In Ontario, the provincial government’s program to compensate workers for sick days is being extended to July 31. The Worker Income Protection Benefit is a COVID-19 measure that the government intends to keep in place until COVID-19 is defeated, and the extension arrives as daily COVID-19 cases in Ontario are at their highest rate at any point within the last six months.

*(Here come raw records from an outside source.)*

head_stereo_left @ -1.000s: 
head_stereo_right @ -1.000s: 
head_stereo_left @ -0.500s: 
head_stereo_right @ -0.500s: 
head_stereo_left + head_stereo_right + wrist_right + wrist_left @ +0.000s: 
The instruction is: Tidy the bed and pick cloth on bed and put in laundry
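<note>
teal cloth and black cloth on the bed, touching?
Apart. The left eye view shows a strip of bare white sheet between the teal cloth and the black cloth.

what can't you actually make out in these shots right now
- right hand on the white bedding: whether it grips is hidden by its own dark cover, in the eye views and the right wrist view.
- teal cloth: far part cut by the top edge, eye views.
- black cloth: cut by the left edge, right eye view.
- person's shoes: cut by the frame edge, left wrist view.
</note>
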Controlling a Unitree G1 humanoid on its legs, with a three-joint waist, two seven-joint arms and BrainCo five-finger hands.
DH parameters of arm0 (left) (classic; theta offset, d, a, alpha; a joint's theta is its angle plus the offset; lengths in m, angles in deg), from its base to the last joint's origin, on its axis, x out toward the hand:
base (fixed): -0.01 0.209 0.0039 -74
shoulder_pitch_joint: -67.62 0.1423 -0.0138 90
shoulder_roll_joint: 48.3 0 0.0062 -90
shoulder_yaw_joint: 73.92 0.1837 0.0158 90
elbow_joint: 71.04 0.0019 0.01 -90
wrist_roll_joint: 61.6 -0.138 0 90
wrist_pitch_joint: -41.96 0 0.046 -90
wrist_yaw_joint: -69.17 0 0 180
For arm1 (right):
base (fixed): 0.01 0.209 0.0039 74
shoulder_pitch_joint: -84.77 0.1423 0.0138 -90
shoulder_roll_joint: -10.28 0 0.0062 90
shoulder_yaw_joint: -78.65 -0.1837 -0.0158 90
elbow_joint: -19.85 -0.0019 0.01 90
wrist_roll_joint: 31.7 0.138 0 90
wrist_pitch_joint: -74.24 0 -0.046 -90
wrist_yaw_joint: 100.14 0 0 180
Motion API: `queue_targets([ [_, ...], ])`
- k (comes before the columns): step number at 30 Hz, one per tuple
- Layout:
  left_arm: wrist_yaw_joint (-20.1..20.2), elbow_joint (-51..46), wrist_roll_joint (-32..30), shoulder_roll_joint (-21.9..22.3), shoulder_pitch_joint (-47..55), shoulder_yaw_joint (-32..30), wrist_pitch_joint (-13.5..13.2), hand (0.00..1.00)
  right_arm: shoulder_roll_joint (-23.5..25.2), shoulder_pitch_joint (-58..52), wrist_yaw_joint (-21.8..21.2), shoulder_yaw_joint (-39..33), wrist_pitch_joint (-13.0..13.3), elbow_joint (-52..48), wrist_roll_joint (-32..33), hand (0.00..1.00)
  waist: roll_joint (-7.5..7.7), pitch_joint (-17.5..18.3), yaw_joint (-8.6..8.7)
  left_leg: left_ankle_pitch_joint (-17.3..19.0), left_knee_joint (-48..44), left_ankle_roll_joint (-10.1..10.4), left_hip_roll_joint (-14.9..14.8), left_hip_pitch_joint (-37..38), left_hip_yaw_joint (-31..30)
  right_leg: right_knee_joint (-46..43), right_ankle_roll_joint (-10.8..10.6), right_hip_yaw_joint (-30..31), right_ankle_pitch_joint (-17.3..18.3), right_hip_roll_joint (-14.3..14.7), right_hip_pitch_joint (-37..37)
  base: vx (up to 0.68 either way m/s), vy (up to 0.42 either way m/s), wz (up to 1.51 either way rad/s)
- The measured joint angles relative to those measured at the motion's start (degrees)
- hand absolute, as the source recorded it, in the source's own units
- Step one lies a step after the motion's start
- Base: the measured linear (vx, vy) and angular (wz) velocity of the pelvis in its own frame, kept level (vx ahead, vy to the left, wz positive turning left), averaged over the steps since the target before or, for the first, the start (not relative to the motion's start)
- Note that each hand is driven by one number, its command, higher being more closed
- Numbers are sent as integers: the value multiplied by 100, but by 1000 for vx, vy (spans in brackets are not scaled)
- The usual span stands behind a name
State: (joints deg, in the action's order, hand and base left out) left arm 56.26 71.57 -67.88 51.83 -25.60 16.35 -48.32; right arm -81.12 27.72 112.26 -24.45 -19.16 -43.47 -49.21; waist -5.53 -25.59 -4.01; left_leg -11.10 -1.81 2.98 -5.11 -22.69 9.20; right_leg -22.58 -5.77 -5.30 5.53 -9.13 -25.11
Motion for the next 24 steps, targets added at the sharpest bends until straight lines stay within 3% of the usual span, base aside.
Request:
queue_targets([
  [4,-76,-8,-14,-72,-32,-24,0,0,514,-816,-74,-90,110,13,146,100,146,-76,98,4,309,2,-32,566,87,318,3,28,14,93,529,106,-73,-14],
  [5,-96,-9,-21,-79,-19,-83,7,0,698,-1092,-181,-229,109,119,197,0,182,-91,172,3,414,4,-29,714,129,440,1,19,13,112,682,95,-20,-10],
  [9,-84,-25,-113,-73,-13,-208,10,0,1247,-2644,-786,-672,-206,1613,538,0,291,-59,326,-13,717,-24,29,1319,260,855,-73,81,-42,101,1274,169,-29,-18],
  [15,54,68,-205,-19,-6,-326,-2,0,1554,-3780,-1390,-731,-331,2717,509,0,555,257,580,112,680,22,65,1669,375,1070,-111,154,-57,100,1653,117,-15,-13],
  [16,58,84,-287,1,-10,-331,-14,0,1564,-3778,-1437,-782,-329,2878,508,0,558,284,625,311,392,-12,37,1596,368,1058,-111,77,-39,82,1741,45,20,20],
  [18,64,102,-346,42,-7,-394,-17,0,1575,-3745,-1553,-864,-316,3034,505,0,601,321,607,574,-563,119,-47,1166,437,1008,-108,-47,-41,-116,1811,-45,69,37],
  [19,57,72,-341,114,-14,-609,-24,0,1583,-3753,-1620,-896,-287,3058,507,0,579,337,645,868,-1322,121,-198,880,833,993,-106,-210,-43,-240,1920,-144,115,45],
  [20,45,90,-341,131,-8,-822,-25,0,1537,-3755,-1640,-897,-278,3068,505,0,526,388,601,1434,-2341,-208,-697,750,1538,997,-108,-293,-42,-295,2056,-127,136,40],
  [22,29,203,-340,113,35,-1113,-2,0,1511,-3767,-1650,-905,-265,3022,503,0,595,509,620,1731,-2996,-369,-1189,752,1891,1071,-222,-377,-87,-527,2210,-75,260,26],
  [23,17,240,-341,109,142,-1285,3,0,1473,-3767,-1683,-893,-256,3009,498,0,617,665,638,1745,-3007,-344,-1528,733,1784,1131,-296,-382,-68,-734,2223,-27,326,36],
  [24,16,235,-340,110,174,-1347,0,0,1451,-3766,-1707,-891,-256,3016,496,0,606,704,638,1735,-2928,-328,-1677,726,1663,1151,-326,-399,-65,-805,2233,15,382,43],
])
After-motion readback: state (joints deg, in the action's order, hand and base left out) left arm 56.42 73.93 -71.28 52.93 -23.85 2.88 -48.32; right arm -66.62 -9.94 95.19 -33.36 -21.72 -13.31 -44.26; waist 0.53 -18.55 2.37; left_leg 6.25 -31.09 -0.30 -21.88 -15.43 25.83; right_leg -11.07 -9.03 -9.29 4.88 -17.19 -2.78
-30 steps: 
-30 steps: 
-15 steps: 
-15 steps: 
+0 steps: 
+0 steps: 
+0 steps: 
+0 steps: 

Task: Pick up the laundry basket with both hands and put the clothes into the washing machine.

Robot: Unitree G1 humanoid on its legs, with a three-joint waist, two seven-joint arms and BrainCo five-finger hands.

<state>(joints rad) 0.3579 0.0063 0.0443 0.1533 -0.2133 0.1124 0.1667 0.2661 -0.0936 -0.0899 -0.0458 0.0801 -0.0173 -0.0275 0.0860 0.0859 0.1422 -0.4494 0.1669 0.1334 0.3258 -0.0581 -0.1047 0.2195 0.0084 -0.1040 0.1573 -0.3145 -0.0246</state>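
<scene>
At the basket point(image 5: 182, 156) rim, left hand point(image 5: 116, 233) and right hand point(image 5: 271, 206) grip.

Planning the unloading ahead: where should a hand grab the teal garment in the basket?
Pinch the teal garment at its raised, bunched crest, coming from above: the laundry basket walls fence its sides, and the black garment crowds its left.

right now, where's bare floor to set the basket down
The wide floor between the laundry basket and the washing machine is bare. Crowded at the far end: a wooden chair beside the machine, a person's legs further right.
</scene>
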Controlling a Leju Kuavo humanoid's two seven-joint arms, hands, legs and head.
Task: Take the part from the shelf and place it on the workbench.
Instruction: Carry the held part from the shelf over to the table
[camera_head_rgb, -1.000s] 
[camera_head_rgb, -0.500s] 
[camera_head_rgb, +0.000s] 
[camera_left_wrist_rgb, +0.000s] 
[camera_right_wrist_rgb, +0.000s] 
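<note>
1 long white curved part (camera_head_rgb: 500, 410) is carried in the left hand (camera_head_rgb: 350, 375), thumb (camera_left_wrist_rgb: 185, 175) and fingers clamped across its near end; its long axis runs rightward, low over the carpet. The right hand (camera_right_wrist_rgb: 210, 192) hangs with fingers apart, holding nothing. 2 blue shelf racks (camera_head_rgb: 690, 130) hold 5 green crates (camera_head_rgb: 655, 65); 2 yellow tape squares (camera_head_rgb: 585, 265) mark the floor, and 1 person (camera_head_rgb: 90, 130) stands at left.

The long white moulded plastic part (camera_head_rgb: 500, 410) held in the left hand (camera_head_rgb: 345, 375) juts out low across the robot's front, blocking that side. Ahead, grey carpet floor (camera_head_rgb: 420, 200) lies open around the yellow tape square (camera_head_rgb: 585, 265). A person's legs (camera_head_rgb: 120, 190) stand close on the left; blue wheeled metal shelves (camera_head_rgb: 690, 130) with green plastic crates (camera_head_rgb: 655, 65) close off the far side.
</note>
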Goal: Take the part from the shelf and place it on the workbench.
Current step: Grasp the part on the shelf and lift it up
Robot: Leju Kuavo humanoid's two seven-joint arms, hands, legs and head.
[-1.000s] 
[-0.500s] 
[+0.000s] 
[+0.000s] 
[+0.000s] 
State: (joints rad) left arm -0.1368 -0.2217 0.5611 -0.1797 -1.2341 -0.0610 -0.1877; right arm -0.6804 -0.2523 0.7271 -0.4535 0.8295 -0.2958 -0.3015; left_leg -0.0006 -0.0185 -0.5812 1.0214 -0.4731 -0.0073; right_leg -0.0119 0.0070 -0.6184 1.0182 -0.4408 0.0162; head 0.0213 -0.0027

In Ontario, the trend continues of developers cancelling or delaying residential construction projects due to increased costs associated with COVID-19 supply chain issues. In Barrie, Pace Developments cancelled agreements to build approximately 70 condos, offering to return the deposits to the buyers or continue with construction for those willing to buy back in for an additional $100,000, leading to outrage that has even attracted comment from the premier. Nine condo projects were cancelled in the Greater Toronto Area in 2020, and another four in 2021 to date.

In Ontario, the Hintonburg Community Association appeared before Ottawa’s city planning committee to urge them to hire more housing inspectors to fill 17 vacancies for the role. A local councillor observed that building code violations seemed to have grown much worse over the preceding 18 months, in which 11,000 planning applications have been reviewed by only 34 staff. The city’s general manager of planning, infrastructure and economic development responded that it wasn’t a budget question, since inspectors are paid through permit fees, but rather a difficulty with recruiting qualified inspectors.

In B.C. news, COVID-19 regulations that allow private employers to individually determine vaccine rules for their staff has led to the creation of a new recruitment company, Jabless Jobs, which aims to connect the unvaccinated with employers who don’t require it. There are currently 70 listings on the website, mostly in construction and the trades.

In Quebec, a municipal road construction project a decade in the making has been indefinitely halted in order to protect the threatened western chorus frog, which is protected by the Species at Risk Act. This is the second such federal injunction handed down in this matter, and environmentalists hope that it will be followed by permanent protections to a species that has lost 90% of its former habitat in the region.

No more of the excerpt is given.